*** Records shown Section Begins ***

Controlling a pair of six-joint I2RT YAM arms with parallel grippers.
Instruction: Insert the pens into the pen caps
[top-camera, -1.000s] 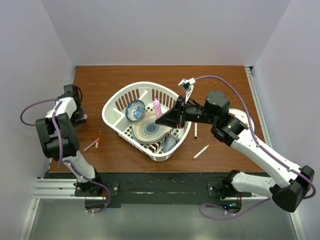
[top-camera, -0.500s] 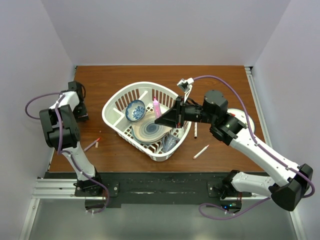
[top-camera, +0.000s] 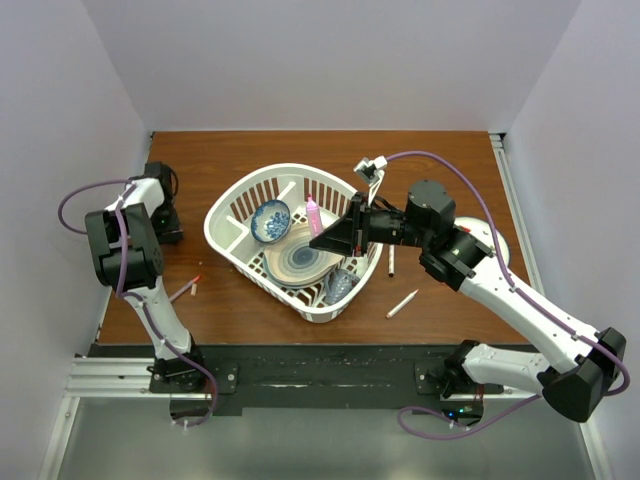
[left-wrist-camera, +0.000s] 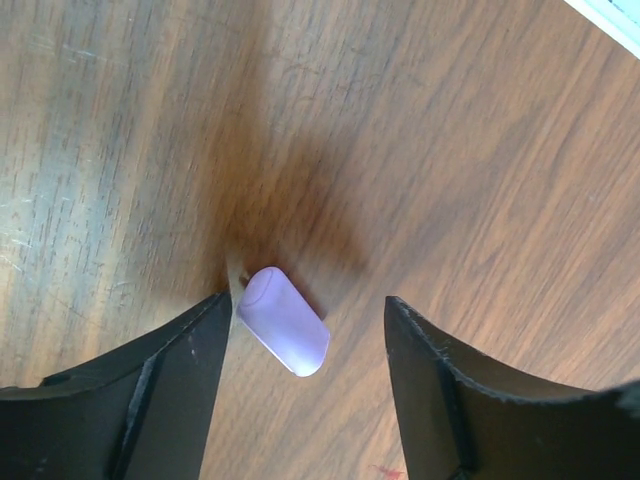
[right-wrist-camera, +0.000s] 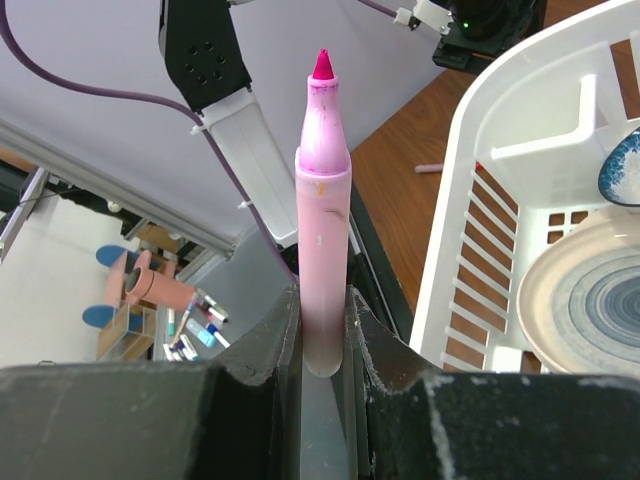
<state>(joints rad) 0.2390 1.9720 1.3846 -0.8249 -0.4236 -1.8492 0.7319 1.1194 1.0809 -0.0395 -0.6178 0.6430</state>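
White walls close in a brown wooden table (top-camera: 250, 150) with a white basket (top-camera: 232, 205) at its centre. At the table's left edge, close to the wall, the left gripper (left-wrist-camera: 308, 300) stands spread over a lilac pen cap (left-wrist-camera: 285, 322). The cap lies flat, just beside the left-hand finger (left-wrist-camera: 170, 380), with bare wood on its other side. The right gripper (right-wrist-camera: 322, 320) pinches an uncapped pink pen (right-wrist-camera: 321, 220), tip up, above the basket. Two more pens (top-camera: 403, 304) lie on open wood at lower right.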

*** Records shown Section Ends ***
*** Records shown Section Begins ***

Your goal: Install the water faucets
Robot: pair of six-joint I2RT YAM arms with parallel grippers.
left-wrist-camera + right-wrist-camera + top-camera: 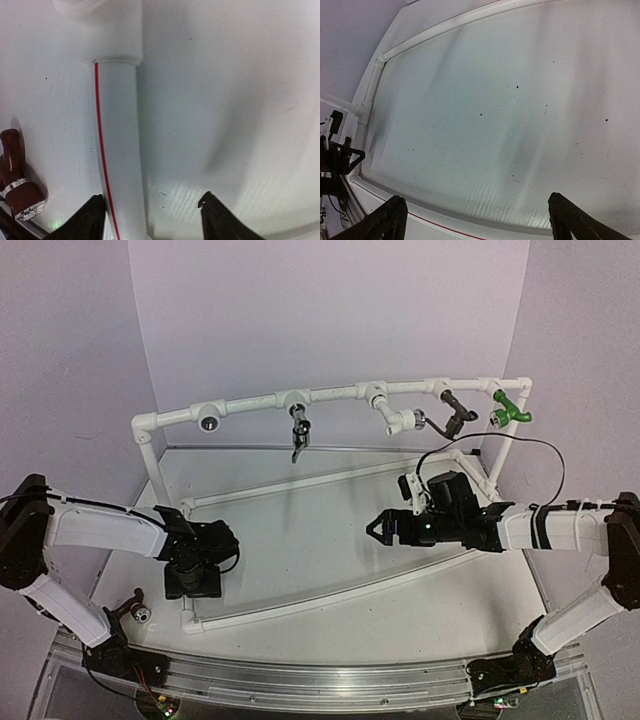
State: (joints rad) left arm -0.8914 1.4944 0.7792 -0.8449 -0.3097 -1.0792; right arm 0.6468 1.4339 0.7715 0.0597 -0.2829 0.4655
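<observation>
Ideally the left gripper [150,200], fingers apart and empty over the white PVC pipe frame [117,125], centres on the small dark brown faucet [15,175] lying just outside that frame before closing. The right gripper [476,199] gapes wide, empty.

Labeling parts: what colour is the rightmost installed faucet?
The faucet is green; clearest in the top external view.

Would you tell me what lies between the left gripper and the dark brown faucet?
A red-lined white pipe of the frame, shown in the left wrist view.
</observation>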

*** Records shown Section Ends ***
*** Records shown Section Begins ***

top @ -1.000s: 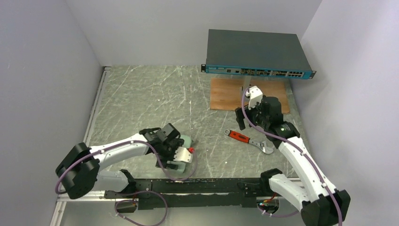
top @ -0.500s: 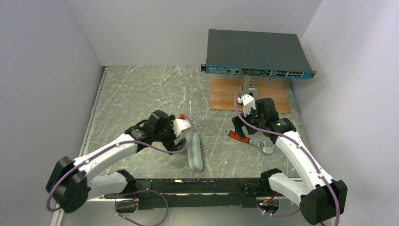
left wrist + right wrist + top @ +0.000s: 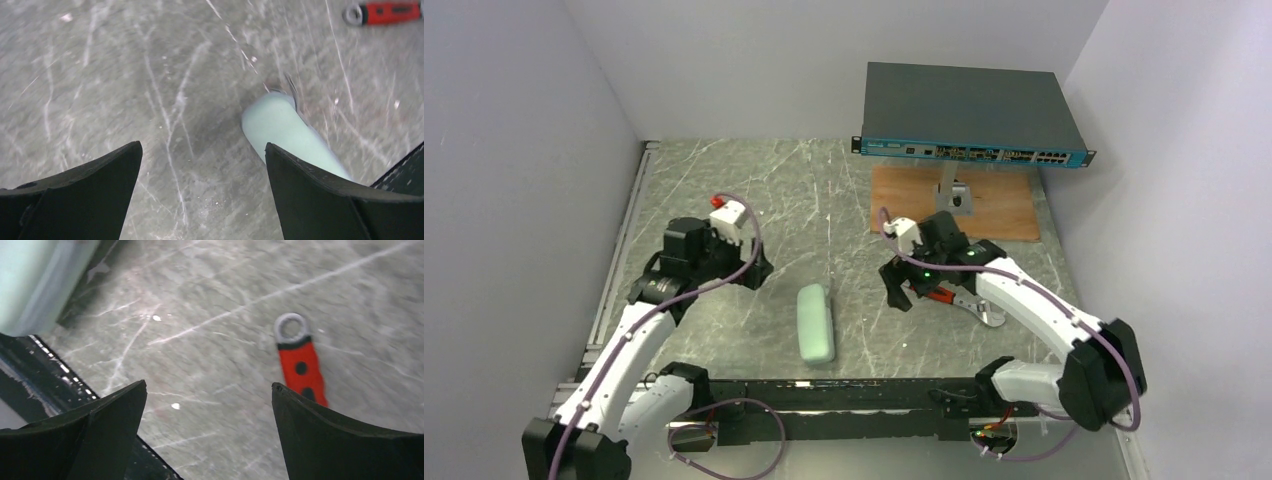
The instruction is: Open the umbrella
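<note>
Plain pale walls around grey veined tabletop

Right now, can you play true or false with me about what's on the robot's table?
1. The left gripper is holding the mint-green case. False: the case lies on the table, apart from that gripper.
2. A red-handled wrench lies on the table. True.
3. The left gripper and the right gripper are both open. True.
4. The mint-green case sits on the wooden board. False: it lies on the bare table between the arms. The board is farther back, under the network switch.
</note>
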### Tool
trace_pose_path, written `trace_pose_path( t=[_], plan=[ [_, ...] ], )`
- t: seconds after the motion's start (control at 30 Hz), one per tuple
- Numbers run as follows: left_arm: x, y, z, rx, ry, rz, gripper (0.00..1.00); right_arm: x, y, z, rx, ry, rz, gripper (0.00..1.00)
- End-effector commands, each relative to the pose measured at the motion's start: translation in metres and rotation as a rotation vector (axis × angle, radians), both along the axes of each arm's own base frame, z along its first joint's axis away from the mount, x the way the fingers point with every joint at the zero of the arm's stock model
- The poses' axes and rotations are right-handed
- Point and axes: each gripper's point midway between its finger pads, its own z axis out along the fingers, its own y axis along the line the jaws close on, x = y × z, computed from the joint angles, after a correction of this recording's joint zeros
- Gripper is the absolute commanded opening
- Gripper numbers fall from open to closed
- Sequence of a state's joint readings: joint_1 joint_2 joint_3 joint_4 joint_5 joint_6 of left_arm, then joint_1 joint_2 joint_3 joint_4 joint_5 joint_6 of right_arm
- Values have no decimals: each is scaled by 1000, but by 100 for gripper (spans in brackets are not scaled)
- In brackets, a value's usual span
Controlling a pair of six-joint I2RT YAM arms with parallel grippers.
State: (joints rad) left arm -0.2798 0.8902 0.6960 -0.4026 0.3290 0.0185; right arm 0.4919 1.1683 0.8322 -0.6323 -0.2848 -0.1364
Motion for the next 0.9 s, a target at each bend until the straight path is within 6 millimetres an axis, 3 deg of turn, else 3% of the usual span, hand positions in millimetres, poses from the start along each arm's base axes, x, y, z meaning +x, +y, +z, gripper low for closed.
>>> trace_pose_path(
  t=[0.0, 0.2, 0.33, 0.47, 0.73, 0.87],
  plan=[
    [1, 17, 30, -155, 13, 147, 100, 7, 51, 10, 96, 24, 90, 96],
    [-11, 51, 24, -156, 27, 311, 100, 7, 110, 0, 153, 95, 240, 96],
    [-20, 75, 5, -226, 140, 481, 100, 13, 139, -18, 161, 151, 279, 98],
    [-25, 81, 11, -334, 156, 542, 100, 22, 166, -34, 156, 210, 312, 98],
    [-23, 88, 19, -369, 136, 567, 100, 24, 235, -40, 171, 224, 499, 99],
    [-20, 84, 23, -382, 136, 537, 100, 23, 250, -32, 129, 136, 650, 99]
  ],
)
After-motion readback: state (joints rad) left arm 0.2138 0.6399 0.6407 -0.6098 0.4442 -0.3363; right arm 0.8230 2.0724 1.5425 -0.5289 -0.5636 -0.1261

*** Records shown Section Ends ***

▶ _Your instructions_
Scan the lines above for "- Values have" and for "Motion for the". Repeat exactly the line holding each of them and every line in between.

▶ _Result below_
- Values have no decimals: each is scaled by 1000, but by 100 for gripper (spans in brackets are not scaled)
- In brackets, a value's usual span
Controlling a pair of six-joint I2RT YAM arms with parallel grippers.
State: (joints rad) left arm -0.2798 0.8902 0.6960 -0.4026 0.3290 0.0185; right arm 0.4919 1.1683 0.8322 -0.6323 -0.2848 -0.1364
Motion for the next 0.9 s, a target at each bend until the straight path is within 6 millimetres an axis, 3 deg of turn, else 3% of the usual span, hand positions in millimetres, poses from the start along each arm's base axes, x, y, z meaning +x, +y, +z, gripper low for closed.

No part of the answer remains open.